Jennifer Carlyle is expecting new additions to her family in spring 2017.
The mother of two children and five goats is preparing for a whole new set of kids as her Nigerian dwarf dairy goats are pregnant with their first group of offspring.
Carlyle brought home her first Nigerian dwarf goat six months ago to start her own herd after years of raising horses and chickens.
“I’ve enjoyed it so far,” the 34-year-old Lula woman said.
Carlyle picked Nigerian dwarfs because of their small size and high-quality milk.
Nigerian dwarfs are the smallest breed of dairy goat. The American Dairy Goat Association requires a buck to be smaller than 23.5 inches and a doe smaller than 22.5 inches.
The goats also are prized for the high butterfat content in their milk. Nigerian dwarfs produce a larger quantity of milk relative to their size than larger breeds, making them popular for goat milk and cheese production.
Their visible docile temperament was another reason Carlyle decided to raise them. Her three does, Sno Cap, Zinnia and Pandora, along with the youngest buck, Captain, follow her around like puppies as she tends to their feed. Her fifth goat, Obie, stays in his own pen since bucks are known to be aggressive with one another.
Carlyle, a human resources technician for the Georgia Department of Transportation, spends much of her free time caring for her herd. She plans to enter them in shows across the Southeast in spring and fall 2017. Goats are judged on breeding characteristics, such as udder size and teat placement.
“It keeps me busy and you’re pretty much always on your toes as far as taking care of them,” she said.
Carlyle grew up raising livestock with her mother in North Carolina, so tending to animals is second nature to her. But she learned about the dwarf breed from Shannon Lawrence, who teaches a Goats 101 class at her farm in Shady Dale in Jasper County.
The Texas native has been raising goats since 1997. She relocated her Yellow Rose Farm to Georgia in 2003 and serves as a consultant and mentor to other goat owners in the area. Lawrence has about 70 goats and produces various goat milk products such as soap, lotion, shampoo and conditioner.
Carlyle, who moved to Hall County in 2008, hopes to produce soaps and lotions from her goats’ milk. But her current goal is to expand her herd to 20 to 25 goats.
“After hours and hours of studying bloodlines, looking at other breeders’ programs and trying to figure out what my goals are in beginning my adventure, I believe I have a nice foundation to build on,” she said. “The hard part will be trying not to keep all of them.”
Lawrence agreed. Despite the large size of her herd, Lawrence said she feels a connection to all of her Nigerian dwarfs.
“I know all of them. I know all of their names,” she said. “I can tell you who they are and who their mamas and daddies are.”
Lawrence told Carlyle and her classmates raising goats is not a casual undertaking. Goats may have many health concerns and are more susceptible to parasites than other farm animals.
“There’s a huge learning curve with goats,” Lawrence said. “Just because you’ve had other livestock in the past, goats are very different. You need to know what to look for.”

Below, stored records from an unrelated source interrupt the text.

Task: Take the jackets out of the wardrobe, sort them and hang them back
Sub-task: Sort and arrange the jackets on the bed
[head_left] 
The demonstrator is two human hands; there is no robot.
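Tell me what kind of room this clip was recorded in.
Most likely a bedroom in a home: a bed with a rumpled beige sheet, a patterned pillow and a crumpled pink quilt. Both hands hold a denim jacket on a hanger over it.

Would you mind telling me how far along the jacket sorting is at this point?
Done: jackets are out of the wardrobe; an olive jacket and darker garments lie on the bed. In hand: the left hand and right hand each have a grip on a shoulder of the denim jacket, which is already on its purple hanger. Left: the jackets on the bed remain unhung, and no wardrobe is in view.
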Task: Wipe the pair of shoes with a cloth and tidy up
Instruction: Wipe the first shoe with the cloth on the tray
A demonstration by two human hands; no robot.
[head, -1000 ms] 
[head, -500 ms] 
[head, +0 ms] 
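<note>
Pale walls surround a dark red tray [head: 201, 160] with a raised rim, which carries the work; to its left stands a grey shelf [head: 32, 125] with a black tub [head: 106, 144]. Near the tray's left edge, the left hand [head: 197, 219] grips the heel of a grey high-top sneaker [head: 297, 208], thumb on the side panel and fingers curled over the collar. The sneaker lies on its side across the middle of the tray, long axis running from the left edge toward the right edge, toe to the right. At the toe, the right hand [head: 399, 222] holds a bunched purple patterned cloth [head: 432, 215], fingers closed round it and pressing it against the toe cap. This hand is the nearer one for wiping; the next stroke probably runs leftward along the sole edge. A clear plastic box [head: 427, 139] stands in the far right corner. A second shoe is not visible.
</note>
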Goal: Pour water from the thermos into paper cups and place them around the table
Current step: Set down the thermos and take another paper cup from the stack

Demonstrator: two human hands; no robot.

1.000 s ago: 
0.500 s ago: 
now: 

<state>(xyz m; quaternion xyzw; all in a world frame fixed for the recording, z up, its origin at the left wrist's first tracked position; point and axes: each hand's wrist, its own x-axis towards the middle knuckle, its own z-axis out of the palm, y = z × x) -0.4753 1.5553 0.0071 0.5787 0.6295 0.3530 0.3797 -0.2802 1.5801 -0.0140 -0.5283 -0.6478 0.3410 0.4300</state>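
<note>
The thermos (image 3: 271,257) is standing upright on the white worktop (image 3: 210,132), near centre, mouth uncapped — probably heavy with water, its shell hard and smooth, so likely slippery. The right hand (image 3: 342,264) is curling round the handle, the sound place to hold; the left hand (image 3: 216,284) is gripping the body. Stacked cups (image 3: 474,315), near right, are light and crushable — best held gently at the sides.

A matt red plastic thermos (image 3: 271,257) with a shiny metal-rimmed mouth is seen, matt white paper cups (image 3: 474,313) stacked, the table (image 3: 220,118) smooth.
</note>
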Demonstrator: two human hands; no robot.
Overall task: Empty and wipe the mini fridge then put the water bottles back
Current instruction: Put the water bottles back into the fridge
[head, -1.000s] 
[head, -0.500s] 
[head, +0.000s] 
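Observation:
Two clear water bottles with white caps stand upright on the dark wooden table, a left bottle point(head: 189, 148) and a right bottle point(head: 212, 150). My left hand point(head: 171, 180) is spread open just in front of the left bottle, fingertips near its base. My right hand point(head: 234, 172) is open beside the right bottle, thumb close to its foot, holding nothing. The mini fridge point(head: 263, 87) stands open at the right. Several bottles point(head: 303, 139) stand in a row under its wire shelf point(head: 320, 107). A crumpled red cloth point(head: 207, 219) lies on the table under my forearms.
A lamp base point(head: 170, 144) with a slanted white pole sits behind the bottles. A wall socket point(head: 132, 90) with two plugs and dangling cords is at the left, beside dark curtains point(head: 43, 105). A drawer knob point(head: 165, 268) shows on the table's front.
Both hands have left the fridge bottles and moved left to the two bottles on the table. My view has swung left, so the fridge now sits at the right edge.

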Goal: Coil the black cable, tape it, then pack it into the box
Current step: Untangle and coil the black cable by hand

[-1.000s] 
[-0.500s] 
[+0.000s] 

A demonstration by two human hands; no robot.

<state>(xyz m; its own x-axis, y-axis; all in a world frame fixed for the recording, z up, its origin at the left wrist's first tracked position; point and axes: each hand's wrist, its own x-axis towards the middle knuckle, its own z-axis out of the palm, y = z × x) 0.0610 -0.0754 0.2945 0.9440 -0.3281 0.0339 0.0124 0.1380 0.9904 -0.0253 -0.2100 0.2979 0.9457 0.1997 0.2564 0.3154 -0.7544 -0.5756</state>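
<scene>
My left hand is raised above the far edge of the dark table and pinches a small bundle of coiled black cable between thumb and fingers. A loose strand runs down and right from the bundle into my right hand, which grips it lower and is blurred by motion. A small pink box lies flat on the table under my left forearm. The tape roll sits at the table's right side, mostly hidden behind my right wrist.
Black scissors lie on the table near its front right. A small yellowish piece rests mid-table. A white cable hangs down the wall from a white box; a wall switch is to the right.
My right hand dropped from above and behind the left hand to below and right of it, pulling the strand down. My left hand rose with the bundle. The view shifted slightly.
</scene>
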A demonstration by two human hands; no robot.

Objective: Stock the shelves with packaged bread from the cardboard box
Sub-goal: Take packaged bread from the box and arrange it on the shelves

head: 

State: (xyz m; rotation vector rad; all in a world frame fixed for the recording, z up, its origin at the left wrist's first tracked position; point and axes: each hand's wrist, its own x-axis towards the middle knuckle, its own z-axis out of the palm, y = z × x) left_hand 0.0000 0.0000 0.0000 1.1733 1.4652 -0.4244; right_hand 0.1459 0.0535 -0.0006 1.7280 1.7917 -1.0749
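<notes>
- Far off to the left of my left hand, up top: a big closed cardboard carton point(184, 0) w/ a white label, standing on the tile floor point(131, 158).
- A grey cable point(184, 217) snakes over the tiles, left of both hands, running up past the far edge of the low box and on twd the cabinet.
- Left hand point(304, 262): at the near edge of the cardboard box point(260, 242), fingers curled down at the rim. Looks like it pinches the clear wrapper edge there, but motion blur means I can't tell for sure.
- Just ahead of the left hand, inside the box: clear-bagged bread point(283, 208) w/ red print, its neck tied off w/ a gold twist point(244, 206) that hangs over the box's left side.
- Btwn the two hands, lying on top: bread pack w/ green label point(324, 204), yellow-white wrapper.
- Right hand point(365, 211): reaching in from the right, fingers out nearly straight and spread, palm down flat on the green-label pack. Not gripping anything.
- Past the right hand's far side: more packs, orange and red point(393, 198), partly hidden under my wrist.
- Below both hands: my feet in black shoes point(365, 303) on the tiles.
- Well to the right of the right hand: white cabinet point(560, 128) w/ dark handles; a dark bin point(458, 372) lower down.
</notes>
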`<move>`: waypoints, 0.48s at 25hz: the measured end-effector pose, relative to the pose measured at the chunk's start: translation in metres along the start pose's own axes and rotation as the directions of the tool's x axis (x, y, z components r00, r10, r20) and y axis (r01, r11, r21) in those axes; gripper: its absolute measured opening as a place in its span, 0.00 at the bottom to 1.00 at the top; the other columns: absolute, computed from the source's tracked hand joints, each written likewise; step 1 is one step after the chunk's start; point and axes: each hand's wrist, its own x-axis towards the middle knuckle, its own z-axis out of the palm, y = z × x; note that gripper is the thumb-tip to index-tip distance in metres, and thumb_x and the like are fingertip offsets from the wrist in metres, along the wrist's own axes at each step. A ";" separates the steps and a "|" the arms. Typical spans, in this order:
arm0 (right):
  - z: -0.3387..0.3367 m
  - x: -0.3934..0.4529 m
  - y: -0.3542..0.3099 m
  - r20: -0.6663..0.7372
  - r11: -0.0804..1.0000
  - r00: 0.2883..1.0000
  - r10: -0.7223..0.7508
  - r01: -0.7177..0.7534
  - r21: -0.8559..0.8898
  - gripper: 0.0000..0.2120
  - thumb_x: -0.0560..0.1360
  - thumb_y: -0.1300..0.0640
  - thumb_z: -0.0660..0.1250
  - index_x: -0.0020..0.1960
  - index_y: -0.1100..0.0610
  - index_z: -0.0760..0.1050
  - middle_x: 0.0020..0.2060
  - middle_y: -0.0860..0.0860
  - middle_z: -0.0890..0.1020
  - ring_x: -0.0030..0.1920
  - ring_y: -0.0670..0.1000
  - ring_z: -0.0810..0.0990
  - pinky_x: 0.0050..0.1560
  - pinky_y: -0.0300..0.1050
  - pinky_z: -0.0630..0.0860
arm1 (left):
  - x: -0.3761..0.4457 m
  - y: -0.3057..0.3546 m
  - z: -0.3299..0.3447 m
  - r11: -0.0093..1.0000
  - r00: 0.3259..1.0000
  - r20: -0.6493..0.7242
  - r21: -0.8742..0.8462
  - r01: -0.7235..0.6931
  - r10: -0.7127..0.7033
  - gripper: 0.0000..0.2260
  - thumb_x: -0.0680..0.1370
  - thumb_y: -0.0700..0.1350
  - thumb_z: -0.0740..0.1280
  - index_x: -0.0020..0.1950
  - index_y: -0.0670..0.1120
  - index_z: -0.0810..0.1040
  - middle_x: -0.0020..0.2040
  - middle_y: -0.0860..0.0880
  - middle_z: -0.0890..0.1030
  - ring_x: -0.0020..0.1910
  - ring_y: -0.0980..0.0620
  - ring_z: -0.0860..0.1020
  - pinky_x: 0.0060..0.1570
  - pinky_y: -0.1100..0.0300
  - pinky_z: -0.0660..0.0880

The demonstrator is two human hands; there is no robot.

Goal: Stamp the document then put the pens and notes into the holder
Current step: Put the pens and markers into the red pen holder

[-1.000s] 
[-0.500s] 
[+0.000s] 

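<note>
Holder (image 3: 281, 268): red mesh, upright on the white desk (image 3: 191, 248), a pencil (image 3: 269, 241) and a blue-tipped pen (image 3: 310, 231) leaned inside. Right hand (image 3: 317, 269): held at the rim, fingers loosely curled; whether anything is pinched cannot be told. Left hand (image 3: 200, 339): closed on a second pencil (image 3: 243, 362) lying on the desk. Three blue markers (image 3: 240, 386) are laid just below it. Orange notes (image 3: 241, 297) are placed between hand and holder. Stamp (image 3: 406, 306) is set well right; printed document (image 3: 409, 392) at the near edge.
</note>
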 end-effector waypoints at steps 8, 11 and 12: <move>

Carlyle has already experienced some difficulties. After years of rescuing and rehabilitating malnourished horses, she said she had to fight her instincts to overfeed the goats.
She also has to administer their vaccinations by hand and monitor their calcium and phosphorus levels. Goats can suffer from copper deficiencies, so she gives them copper capsules to help guard against parasites.
But Carlyle is not the only one who cares for the goats. It has become a family affair.
Her daughters, Ashlyn, 2, and Thereslyn, 11, help feed and care for the goats.
“Giving my daughters the experience of being able to take care of them and be hands-on every day, it definitely teaches them responsibility,” she said. “And they enjoy it.”